In a one-line order on Friday, the court denied rehearing Glossip v. Gross, a fractious decision that commanded five separate opinions, four of which the justices read aloud from the bench on the very last day of the last Supreme Court term.

On paper, the entirety of Glossip ran for 127 pages -- far longer than the decisions on Obamacare and same-sex marriage. Slate writer Dahlia Lithwick, who was in the courtroom when the decision was announced, described the scene as "really weird" -- the tension among the justices was palpable.

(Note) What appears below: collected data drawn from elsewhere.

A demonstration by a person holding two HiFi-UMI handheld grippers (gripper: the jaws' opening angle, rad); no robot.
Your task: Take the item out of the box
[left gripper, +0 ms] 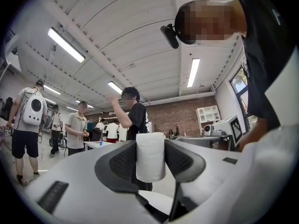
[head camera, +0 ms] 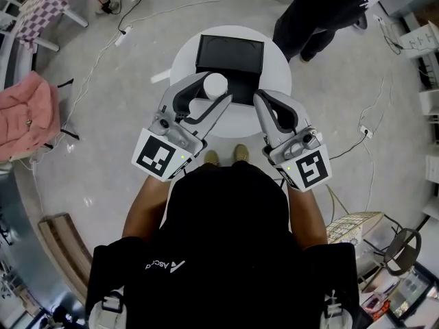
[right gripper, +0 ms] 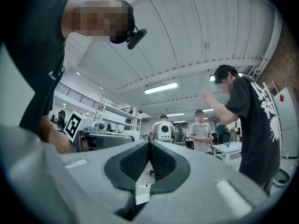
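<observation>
A black open box (head camera: 230, 53) lies at the far side of a small round white table (head camera: 278, 74). My left gripper (head camera: 215, 91) is shut on a white cylinder (head camera: 215, 83), held up over the table's near half, in front of the box. In the left gripper view the white cylinder (left gripper: 150, 156) stands upright, pressed between the two dark pads of the left gripper (left gripper: 150, 160). My right gripper (head camera: 263, 101) hovers to the right of it above the table's near edge. Its jaws meet with nothing between them in the right gripper view (right gripper: 150, 160). Both grippers tilt upward.
A person in black (head camera: 315, 16) stands just beyond the table at the right. A pink cloth (head camera: 27, 108) lies on a chair at the left. Cables (head camera: 103, 53) trail over the floor. A wooden bench (head camera: 62, 249) sits at the lower left. Several people (left gripper: 77, 129) stand in the room.
</observation>
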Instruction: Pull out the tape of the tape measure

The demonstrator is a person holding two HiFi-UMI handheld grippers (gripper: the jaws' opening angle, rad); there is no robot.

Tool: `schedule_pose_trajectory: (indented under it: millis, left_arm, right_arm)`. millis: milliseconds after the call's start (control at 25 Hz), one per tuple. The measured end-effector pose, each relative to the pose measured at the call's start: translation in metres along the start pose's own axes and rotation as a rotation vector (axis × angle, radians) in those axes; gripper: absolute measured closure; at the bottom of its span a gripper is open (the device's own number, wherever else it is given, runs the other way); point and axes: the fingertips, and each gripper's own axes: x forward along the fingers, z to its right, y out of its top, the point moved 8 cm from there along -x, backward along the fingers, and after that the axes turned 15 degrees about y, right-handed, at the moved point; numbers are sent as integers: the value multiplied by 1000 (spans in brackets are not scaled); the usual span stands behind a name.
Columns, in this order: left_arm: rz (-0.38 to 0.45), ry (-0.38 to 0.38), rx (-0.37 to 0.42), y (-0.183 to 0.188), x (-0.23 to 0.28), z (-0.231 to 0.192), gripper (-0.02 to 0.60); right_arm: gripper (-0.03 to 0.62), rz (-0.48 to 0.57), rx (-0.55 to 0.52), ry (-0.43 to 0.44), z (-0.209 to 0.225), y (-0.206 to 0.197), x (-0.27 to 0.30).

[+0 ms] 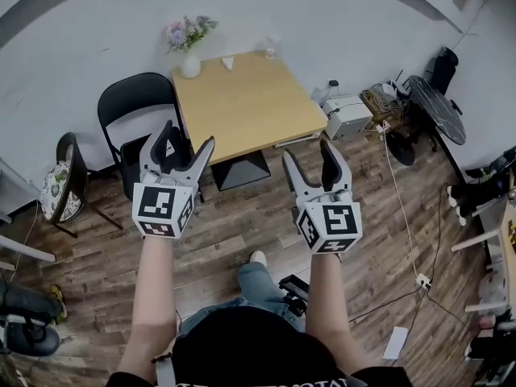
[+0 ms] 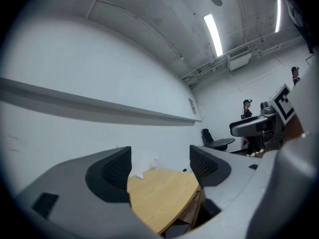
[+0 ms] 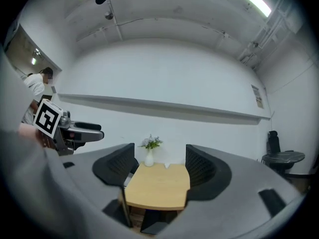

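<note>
— What lies around the two grippers?

— The person holds the left gripper (image 1: 189, 135) and the right gripper (image 1: 306, 150) side by side over the wood-plank floor (image 1: 234, 224), just short of the table's (image 1: 242, 107) near edge. Both have their jaws spread wide, gripping nothing.

— And the tape measure?

— It cannot be picked out in any view. A small white item (image 1: 228, 61) and a clear one (image 1: 271, 49) by the table's far edge are too small to name. A vase of flowers (image 1: 190, 64) stands at the far left corner.

— What crowds the table?

— A black folding chair (image 1: 133, 103) stands against its left edge. A grey box (image 1: 348, 115) lies among tangled cables off its right edge, with a dark round table (image 1: 435, 107) beyond. A white wall (image 1: 322, 14) runs behind the far edge.
</note>
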Motion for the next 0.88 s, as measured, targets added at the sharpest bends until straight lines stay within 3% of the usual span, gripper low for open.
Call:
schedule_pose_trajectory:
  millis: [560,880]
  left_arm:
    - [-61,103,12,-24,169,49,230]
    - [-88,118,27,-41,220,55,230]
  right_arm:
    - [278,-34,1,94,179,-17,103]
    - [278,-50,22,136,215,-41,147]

The case was controversial because it upheld Oklahoma's use of midazolam, a sedative the petitioning death-row inmates claimed was ineffective in preventing pain. The potential for pain, the inmates argued, violated the Eighth Amendment's prohibition on cruel and unusual punishment. Writing for the conservative majority, Justice Samuel Alito disagreed and upheld the state's lethal-injection protocol.

But more than the majority's reasoning, what truly made headlines was Justice Stephen Breyer's dissenting opinion, which looked at Glossip's broader picture. Joined by Justice Ruth Bader Ginsburg, he argued that it was "highly likely that the death penalty" is unconstitutional, all but inviting a future legal challenge to the franchise.

But the Supreme Court seldom rehears cases it's already decided. If getting a case accepted by the justices is already hard, getting an already-decided case reheard is nearly impossible and the court has broad discretion in deciding whether it will do so.

Opponents of the death penalty harbored some hope the court might be willing to give the case a second look -- especially after they read Breyer's description of the failures of capital punishment. Breyer's invitation represented "something new," Dale Baich, a federal public defender representing the Glossip inmates, told Legal Times -- a window for him and other lawyers to attempt to get the case before the Supreme Court again.

That effort was shot down by the Supreme Court with Friday's order.

But the dissent in Glossip lives on: the Connecticut Supreme Court cited the case at length when it ruled earlier this month that the state's imposition of the death penalty is unconstitutional.